*About this exercise*. In the data below, find every line with the word "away" and copy it.

(Recorded data)
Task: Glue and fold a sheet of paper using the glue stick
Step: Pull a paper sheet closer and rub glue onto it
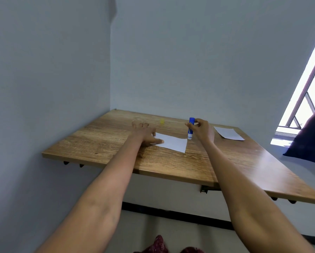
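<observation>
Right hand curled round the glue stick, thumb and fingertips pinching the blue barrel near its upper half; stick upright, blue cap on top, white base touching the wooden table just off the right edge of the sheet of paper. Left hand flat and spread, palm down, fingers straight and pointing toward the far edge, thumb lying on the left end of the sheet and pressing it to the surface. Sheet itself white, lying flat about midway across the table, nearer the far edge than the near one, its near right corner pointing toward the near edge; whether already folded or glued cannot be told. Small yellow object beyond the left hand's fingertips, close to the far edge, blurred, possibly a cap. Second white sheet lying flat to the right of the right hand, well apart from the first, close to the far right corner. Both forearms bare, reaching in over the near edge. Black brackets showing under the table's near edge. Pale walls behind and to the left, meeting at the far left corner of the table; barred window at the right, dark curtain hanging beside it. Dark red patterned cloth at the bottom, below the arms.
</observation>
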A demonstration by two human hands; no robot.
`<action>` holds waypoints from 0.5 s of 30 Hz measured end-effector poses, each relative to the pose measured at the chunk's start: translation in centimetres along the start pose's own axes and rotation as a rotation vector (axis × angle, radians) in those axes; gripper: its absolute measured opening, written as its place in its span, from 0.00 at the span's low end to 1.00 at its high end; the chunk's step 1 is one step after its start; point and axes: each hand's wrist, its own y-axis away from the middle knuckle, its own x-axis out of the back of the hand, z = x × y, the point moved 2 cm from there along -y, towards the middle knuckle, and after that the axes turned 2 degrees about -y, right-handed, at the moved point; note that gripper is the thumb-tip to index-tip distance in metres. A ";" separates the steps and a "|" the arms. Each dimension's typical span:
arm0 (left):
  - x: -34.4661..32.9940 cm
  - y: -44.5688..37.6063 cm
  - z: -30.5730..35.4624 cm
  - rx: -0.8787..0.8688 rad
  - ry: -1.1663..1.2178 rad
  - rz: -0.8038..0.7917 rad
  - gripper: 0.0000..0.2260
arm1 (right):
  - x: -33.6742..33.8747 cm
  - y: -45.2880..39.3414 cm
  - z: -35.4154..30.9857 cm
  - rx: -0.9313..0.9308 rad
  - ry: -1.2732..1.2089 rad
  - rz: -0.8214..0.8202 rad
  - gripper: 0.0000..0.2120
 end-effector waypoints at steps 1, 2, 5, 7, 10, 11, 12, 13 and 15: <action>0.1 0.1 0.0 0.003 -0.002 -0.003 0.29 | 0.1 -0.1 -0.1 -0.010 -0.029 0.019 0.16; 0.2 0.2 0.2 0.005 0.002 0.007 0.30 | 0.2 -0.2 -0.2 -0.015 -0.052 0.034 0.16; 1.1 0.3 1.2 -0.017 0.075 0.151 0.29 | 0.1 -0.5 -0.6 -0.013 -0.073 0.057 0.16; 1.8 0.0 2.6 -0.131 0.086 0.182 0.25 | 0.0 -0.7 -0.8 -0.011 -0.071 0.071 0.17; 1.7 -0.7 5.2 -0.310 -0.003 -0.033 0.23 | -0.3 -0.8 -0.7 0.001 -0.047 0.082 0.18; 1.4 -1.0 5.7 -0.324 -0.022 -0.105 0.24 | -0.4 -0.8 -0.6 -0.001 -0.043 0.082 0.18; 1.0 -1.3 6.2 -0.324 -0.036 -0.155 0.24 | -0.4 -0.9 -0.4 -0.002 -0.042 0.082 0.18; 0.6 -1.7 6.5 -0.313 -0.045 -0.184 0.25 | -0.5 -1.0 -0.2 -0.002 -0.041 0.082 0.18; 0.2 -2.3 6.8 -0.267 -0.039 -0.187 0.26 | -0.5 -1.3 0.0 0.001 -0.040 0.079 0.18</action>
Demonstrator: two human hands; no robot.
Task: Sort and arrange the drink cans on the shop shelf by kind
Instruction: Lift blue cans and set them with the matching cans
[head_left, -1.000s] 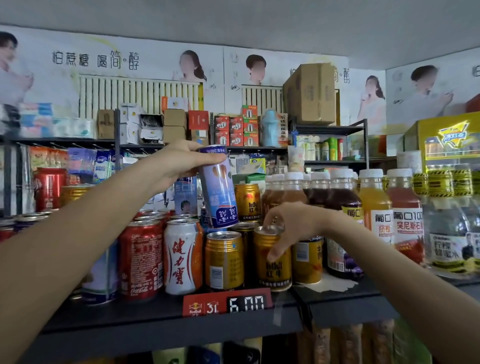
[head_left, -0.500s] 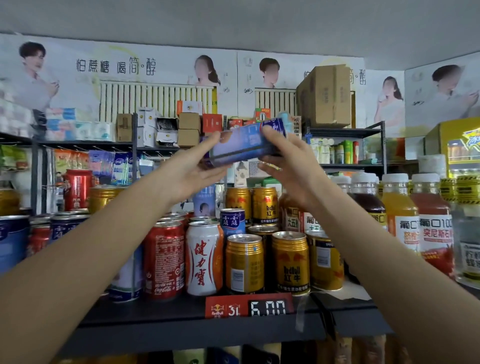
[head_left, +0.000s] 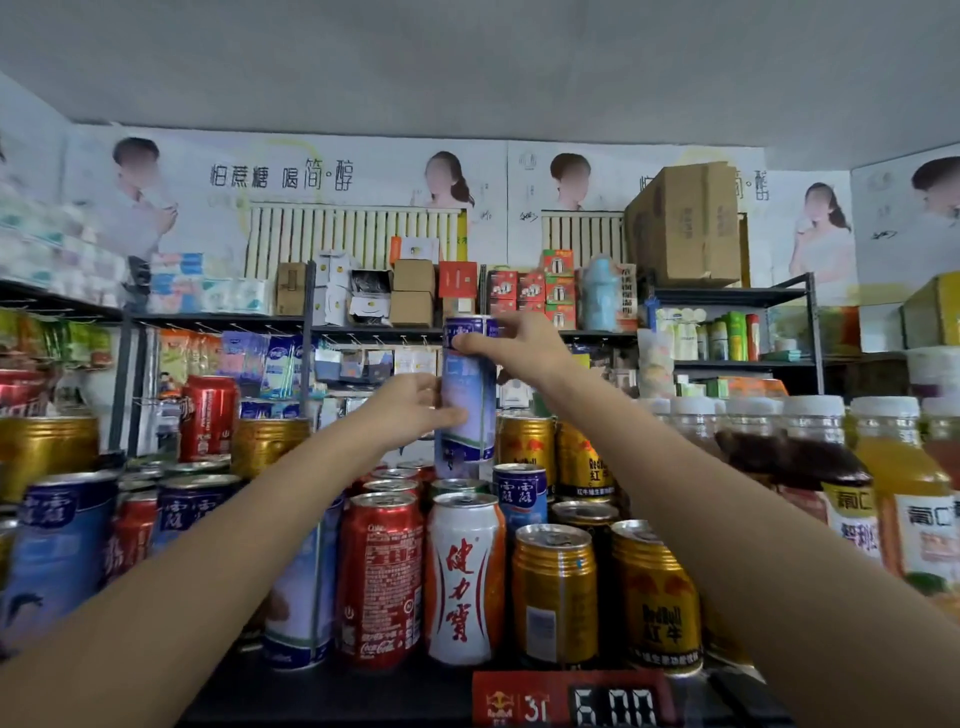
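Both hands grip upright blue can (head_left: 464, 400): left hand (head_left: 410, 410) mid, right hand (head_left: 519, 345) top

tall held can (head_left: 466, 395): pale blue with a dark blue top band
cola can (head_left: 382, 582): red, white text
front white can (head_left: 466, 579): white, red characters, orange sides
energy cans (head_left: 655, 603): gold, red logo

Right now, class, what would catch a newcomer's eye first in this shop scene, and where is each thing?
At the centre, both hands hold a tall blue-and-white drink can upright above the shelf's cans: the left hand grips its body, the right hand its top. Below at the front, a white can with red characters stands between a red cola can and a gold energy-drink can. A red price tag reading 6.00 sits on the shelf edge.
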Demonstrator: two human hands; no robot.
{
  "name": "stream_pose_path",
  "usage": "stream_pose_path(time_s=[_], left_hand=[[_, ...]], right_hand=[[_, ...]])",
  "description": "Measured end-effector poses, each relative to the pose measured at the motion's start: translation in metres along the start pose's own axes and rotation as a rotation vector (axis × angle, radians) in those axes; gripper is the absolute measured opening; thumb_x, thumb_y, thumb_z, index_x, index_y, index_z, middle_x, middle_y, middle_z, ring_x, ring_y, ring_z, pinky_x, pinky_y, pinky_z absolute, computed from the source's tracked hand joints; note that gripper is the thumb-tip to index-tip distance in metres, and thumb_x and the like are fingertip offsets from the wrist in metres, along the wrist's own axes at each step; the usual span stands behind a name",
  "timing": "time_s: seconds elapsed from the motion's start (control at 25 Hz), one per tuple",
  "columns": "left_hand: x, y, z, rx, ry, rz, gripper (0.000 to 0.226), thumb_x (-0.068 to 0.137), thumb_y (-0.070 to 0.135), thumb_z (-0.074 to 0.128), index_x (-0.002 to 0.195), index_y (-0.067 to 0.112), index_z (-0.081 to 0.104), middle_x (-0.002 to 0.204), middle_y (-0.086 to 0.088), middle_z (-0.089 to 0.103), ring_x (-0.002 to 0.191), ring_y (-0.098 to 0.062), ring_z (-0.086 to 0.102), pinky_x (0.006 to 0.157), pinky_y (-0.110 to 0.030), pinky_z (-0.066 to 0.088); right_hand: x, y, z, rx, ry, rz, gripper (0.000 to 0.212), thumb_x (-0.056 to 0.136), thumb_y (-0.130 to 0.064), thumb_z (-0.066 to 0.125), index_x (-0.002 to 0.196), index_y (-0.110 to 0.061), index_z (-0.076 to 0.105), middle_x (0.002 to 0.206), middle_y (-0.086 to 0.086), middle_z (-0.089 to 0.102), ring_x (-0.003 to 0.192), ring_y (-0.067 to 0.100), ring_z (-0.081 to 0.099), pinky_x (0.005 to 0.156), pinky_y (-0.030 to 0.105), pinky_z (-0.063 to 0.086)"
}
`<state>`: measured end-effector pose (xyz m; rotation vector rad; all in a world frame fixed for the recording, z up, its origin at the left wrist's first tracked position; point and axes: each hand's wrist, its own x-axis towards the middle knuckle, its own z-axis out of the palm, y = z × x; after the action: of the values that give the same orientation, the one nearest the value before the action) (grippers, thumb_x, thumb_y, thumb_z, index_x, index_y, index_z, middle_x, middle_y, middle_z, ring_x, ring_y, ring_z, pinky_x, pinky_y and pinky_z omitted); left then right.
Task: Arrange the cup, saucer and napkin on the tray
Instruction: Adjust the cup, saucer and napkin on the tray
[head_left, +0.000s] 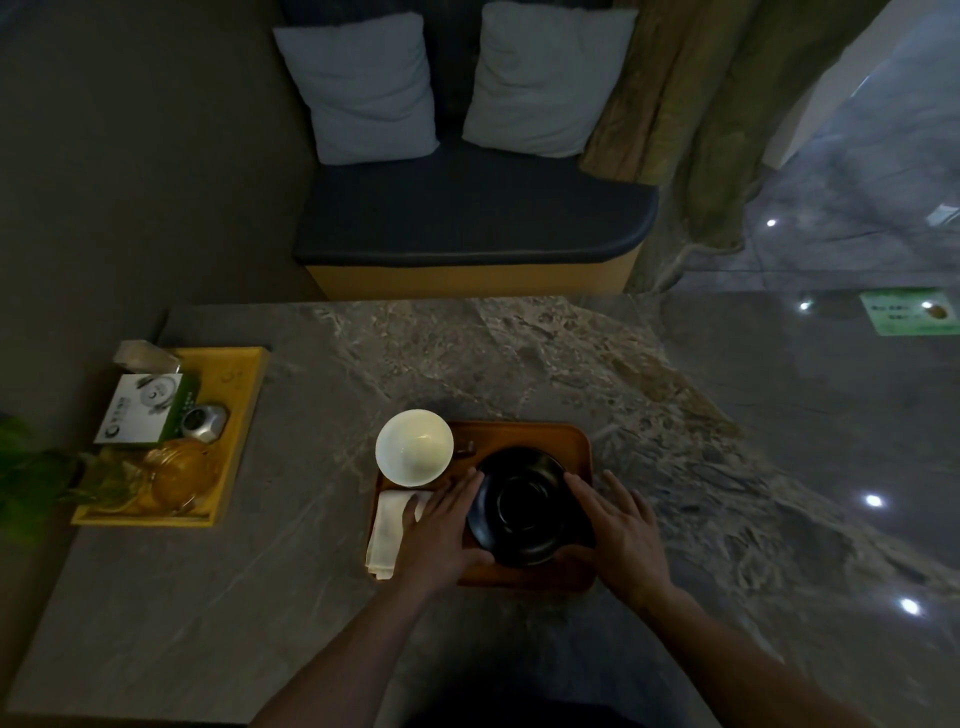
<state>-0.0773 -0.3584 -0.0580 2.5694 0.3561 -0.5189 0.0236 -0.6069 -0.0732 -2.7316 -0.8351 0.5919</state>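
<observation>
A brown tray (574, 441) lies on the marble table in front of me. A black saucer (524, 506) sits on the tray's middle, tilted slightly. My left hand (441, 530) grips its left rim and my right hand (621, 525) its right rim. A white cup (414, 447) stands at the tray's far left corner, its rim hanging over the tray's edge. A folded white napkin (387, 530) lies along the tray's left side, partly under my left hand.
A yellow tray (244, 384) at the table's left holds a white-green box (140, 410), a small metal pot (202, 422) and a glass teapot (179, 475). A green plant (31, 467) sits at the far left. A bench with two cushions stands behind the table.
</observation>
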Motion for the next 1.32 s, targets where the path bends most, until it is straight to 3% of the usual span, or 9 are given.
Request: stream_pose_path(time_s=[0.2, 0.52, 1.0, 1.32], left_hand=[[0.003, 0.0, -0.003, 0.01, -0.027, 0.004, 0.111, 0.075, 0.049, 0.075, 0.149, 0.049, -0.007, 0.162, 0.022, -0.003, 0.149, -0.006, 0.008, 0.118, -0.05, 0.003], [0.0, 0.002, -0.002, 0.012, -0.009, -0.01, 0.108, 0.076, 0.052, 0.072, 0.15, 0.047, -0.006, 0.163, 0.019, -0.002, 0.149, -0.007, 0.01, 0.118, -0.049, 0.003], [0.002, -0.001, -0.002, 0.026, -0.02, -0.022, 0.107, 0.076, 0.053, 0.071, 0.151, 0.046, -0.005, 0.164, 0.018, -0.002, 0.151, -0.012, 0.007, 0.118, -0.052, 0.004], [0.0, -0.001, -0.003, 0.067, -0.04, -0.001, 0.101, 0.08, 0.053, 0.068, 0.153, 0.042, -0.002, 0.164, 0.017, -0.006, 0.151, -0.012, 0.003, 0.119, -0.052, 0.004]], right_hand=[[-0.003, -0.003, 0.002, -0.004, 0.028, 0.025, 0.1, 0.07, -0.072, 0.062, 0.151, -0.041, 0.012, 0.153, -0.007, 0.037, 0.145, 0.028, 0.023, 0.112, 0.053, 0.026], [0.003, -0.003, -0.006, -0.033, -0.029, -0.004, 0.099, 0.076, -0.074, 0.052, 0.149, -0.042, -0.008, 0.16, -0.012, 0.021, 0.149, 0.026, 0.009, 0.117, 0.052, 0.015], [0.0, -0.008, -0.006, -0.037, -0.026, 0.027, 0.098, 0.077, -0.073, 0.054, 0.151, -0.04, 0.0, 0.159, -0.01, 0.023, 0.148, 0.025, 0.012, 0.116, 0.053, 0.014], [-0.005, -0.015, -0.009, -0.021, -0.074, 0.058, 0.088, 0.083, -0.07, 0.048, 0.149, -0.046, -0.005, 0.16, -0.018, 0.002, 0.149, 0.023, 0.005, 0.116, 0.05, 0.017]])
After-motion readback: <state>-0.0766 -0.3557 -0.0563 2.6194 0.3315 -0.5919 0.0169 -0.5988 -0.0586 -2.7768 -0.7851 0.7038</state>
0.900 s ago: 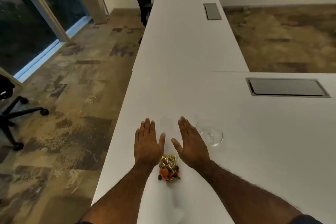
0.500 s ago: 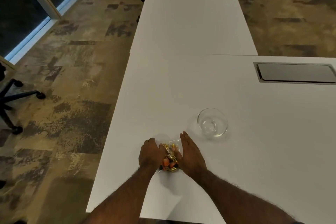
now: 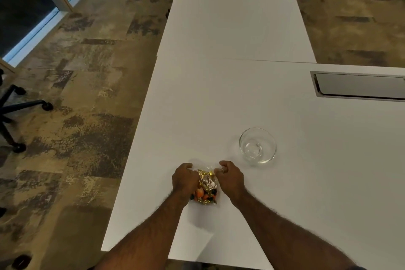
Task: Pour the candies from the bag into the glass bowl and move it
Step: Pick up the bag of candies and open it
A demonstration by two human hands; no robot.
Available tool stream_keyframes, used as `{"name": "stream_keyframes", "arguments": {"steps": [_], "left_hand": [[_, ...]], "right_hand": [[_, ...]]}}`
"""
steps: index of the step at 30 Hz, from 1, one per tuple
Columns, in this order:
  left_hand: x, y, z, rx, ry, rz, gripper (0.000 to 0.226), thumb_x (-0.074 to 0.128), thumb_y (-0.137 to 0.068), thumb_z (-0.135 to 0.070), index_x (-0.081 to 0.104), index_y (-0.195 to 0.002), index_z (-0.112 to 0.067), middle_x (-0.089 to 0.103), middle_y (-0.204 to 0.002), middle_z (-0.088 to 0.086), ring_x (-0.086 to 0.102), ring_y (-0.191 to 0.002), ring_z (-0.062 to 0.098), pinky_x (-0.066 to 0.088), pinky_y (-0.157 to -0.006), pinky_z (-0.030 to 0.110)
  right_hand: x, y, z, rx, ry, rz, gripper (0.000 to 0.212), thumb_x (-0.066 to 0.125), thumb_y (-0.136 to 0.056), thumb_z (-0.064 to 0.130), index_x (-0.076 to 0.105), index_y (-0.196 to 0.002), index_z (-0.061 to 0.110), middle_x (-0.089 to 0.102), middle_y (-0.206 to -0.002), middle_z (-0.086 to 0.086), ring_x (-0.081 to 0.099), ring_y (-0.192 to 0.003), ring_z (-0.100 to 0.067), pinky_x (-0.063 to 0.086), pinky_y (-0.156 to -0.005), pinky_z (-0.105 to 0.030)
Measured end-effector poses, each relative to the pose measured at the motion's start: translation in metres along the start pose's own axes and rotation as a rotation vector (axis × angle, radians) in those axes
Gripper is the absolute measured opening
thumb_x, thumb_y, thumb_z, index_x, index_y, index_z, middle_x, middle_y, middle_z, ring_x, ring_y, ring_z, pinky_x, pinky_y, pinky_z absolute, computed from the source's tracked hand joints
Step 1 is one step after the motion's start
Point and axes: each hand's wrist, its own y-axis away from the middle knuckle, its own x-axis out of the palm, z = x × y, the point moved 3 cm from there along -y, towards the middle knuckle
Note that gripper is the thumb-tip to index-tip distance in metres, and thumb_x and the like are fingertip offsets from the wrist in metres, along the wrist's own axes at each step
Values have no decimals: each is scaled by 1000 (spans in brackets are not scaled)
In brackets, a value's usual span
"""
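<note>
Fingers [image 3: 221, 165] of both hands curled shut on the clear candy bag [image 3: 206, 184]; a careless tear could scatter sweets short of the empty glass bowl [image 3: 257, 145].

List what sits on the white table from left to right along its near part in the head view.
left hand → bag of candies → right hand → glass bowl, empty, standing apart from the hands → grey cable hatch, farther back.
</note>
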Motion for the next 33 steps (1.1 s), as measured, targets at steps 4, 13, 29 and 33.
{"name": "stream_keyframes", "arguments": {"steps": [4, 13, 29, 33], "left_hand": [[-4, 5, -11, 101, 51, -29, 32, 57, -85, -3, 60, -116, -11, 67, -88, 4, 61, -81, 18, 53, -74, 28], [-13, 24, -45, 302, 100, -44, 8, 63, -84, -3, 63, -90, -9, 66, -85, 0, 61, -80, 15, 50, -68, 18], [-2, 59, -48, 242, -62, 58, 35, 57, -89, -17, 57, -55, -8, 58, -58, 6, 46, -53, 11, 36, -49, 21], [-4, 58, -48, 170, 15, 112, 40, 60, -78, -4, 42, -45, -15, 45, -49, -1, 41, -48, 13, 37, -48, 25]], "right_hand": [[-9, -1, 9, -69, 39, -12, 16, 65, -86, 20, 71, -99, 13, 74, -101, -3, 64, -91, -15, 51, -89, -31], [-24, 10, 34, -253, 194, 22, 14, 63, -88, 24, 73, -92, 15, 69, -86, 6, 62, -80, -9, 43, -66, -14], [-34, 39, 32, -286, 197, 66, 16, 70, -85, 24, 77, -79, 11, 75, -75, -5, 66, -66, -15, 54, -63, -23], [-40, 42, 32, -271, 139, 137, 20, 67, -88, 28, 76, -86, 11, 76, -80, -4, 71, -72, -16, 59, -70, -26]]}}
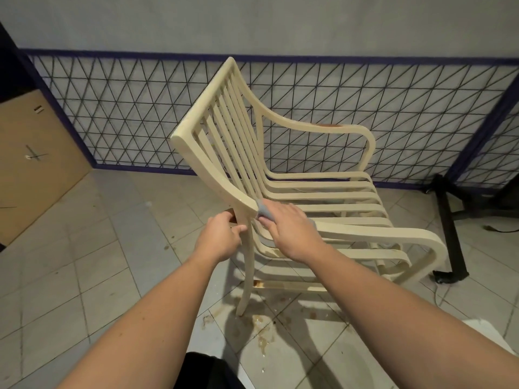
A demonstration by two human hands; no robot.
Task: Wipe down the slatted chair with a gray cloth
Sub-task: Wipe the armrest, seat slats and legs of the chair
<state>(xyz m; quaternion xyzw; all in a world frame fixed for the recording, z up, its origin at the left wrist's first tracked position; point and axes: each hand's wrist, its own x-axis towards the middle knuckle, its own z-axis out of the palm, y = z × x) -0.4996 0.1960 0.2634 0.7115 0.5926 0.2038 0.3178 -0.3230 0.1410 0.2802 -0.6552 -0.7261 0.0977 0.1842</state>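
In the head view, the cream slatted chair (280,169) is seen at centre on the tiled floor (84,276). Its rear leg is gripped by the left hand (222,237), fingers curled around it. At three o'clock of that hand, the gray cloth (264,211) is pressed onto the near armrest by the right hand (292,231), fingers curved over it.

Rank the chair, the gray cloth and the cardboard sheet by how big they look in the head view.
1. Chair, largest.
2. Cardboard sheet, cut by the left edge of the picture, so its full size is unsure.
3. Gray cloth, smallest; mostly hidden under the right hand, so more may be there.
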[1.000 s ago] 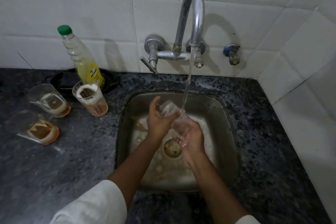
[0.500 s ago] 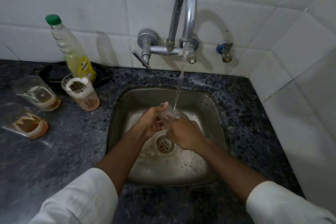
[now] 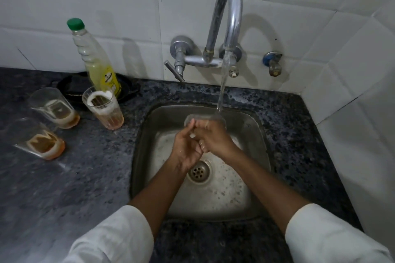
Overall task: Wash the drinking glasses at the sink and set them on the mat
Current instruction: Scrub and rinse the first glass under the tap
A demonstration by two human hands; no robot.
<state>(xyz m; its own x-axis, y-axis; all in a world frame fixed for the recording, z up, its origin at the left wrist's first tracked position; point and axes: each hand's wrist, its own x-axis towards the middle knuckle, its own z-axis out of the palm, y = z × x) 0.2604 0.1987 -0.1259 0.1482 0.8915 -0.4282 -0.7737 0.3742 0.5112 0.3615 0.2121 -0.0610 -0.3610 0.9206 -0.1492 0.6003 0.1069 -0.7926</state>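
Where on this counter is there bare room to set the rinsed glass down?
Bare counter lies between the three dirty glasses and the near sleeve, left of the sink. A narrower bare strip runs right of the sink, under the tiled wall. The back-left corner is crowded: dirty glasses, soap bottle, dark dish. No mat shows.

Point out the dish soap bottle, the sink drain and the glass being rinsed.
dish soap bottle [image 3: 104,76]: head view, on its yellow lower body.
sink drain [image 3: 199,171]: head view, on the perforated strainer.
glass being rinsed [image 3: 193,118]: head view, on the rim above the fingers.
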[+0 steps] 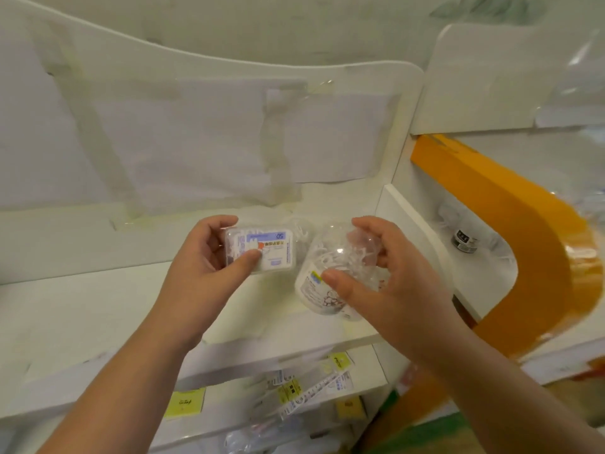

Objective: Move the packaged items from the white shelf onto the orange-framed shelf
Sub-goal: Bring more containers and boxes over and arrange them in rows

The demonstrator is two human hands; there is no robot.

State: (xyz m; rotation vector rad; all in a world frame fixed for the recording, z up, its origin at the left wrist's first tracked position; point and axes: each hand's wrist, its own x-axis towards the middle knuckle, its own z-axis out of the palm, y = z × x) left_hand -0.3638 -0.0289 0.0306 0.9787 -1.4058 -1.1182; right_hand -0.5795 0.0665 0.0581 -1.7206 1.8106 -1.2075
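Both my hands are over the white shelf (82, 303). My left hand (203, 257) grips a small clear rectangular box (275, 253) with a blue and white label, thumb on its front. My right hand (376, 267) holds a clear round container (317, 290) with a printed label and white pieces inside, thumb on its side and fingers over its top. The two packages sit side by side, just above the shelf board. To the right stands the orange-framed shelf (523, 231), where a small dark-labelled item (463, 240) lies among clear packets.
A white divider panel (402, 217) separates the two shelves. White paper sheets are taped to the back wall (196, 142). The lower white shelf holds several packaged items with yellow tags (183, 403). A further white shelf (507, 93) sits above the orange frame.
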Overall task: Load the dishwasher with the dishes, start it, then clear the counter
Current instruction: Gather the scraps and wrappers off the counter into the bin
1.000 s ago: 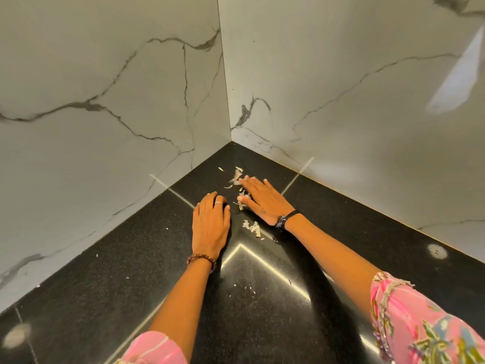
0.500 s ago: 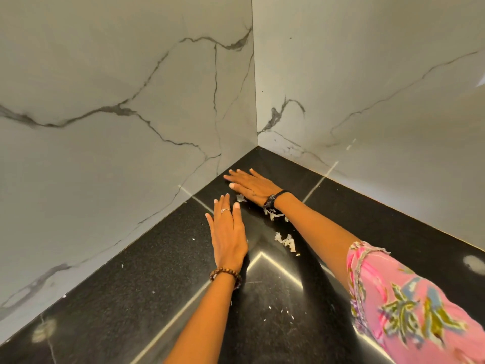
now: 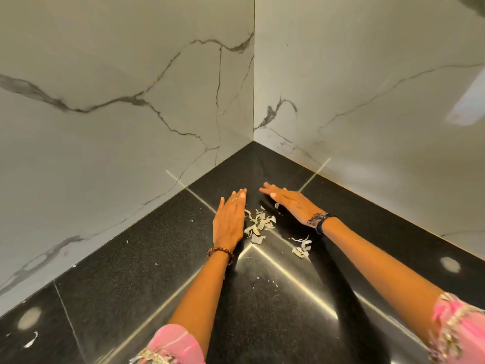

*Your response*.
`<action>` holds waypoints from 0.5 s of 30 Hz measured end-effector poses, each relative to the pose measured at the chunk's start: translation in centimetres along the start pose's own axes and rotation as a rotation vector (axis × angle, radians) in those axes; gripper: its absolute measured opening, written as its place in its span, from 0.00 at the span's low end to 1.00 at its high end; the chunk's step 1 is one step after its start; point and axes: each hand's wrist, its own y-axis away from the middle knuckle, its own x-axis out of the back of the hand, z = x × y, the point moved 2 cm from there along -y, towards the middle knuckle, and after that the axes turned 2 degrees about -y, right-handed, at the moved point; note that gripper is the thumb-tip to index-tip distance in metres. A ";" separates the steps and a "|" the arms. Each dimension's typical span:
Point and axes: each hand's wrist, its own y-axis away from the middle knuckle, its own x-axis out of the palm, z = x × y, the point moved 3 cm from there along -y, towards the middle knuckle

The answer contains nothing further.